* [Aim of the task]
Print the material below exactly as it stands, please, from its first line to the line holding "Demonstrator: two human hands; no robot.", with no pictures.

-=-=-

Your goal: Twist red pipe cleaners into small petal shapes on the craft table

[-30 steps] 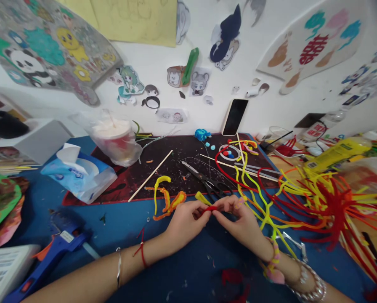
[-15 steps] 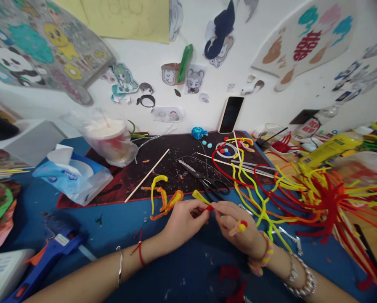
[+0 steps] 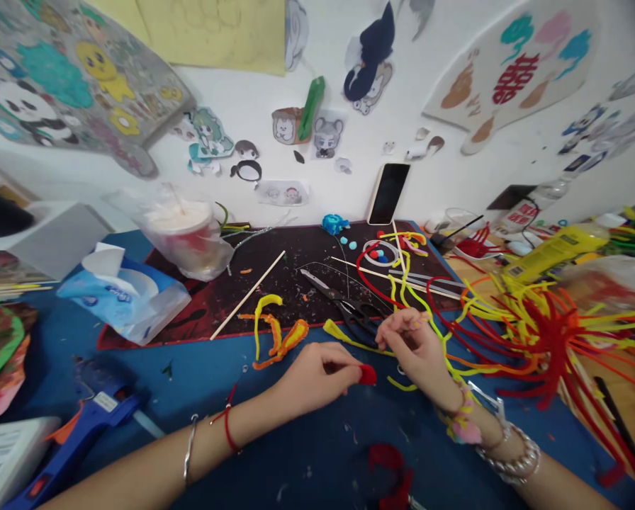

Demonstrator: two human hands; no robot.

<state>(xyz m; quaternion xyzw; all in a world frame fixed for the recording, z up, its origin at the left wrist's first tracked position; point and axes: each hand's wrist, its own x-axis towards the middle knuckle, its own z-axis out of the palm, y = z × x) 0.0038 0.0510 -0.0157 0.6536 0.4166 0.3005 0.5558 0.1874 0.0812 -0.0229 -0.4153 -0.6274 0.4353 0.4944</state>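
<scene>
Thumb and fingers of my left hand (image 3: 322, 375) pinch a small red fuzzy piece (image 3: 368, 375), which sticks out past the fingertips above the blue table surface. My right hand (image 3: 413, 347) is at the handle end of the black scissors (image 3: 344, 301), fingers curled on the handles; its fingertips partly hide them. The scissors lie on the dark mat, blades pointing away to the left. A yellow fuzzy stem (image 3: 344, 336) passes beside the handles. Orange and yellow bent fuzzy shapes (image 3: 280, 336) rest left of the scissors.
Red, yellow and orange fuzzy stems (image 3: 551, 333) spread out at the right. A blue glue gun (image 3: 91, 418) lies at the left, near a tissue pack (image 3: 120, 290) and a bagged cup (image 3: 184, 234). A phone (image 3: 389, 193) leans against the wall. A red curled piece (image 3: 389, 457) lies in front.
My right hand has let go of the red piece and moved up and right to the scissors' handles. The left hand has shifted slightly nearer and keeps the piece.
</scene>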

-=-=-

* [Result for this task]
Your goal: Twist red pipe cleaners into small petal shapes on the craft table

[-30 steps] 
[-15 steps] 
[+0 steps] 

Demonstrator: two human hands; no robot.

No more is needed for this exercise.